My initial response to this proposal is: What a terrible idea. We see 
how badly this fee-for-service system works with yard waste. When it 
became fee based, people opted out. To make garbage & recycling 
fee-for-service based in a community such as ours, with a 50% rental 
housing rate, is a recipe for disaster. What happens if residents don't 
pay the fee? Their garbage isn't picked up? Whose responsibility is it 
to see the fee is paid: the residents? The property owner? The property 
manager? If a resident moves, does their trash fee move with them or 
would they have to pay again at a new property? Who will insure that 
fees are paid and trash is collected for each household? What happens if 
a property manager or rental owner goes belly-up and these fees aren't 
paid? How will the current legislation pending that would prohibit 
rental registries and limit inspections impact problems with trash 
pick-up, non-payment of fees? What happens if owners decide not to pay? 
Who will clean up after the inevitable surge of illegal dumping? Handle 
complaints from businesses who find other people's garbage in their 
commercial bins? Will animal control increase their responses to rat and 
pest infestations?

According to Long, this will enable Dept. of Solid Waste Management to 
"reduce its annual demand for property tax revenues." Bonfield says the 
move won't reduce the department's operating needs: "This is all just 
about how you pay for the service." This is a kind of "robbing Peter to 
pay Paul" accounting in which the losers are taxpayers, who will be 
saddled with a non-deductible fee for a service that is now tax-based 
and deductible. See the numbers Gronberg provides below: paying for the 
service will cost us $35/year; property tax rollbacks would lower 
property tax rates by $15--hardly a deal for taxpayers. I say--stop the 
smoke-and-mirrors accounting and don't nickle-and-dime Durham residents 
with fees for essential services like trash collection. Keep these 
services in the tax-base, where at least they are deductible and you can 
insure that everyone will receive the services.

Kelly Jarrett

Monthly Garbage, Recycling Fee Sought 
<http://www.heraldsun.com/view/full_story/13496064/article-Monthly-garbage--recycling-fee-sought?instance=homesecondleft>
By Ray Gronberg

gronberg at heraldsun.com; 419-6648

DURHAM -- Solid Waste Management Director Donald Long is telling elected 
officials he thinks it's "imperative" for Durham to emulate other North 
Carolina cities and begin charging residents a monthly collection fee 
for garbage and recycling.

Long said the move would enable his department to reduce its annual 
demand for property tax revenues, which in fiscal 2011-12 will cover 
$12.5 million of a $21.3 million budget.

He noted that Durham is an outlier among major North Carolina cities in 
not charging a collection fee. Ten of the 12 communities Durham usually 
compares itself to already have such a levy, Greensboro and 
Winston-Salem being the major exceptions.

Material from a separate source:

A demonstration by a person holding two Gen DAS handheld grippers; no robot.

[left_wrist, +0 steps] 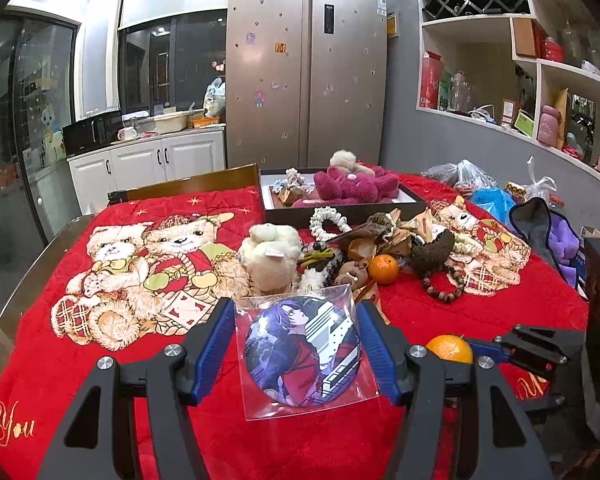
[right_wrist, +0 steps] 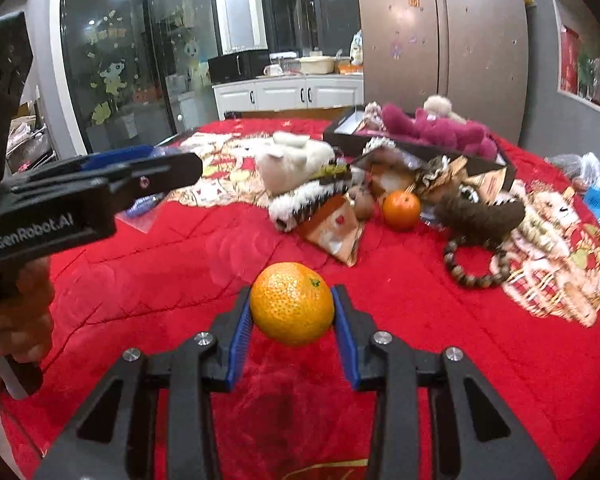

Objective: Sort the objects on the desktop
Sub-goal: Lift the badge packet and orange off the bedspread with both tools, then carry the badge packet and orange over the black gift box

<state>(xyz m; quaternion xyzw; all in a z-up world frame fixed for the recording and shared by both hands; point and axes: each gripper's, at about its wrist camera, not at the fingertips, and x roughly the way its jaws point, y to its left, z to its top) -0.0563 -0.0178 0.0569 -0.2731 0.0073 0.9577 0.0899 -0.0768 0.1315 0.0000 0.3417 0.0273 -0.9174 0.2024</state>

A recent accounting change that labeled the Solid Waste Management 
Department's operation purely an "enterprise" fund implies that the 
department should lower its reliance on the city's tax-fortified general 
fund, Long said.

Long floated the idea during a recent City Council budget review. His 
boss, City Manager Tom Bonfield, was quick to point out that his fiscal 
2011-12 budget request doesn't include any request for a fee.

"It is not a recommendation" for the coming year, though it is something 
administrators are "continuing to explore" for future years and that 
might be worth talking about in detail early in the council's budget 
review for fiscal 2012-13, he said.

Bonfield added that a change from tax-paid to fee-paid collections 
wouldn't be driven by Solid Waste's operational needs. "This is all just 
about how you pay for the service," he said.

Long's comments took City Council members by surprise. "Thanks for 
waking us up," Councilman Eugene Brown quipped, alluding to the subject 
having cropped up fairly late in a daylong meeting.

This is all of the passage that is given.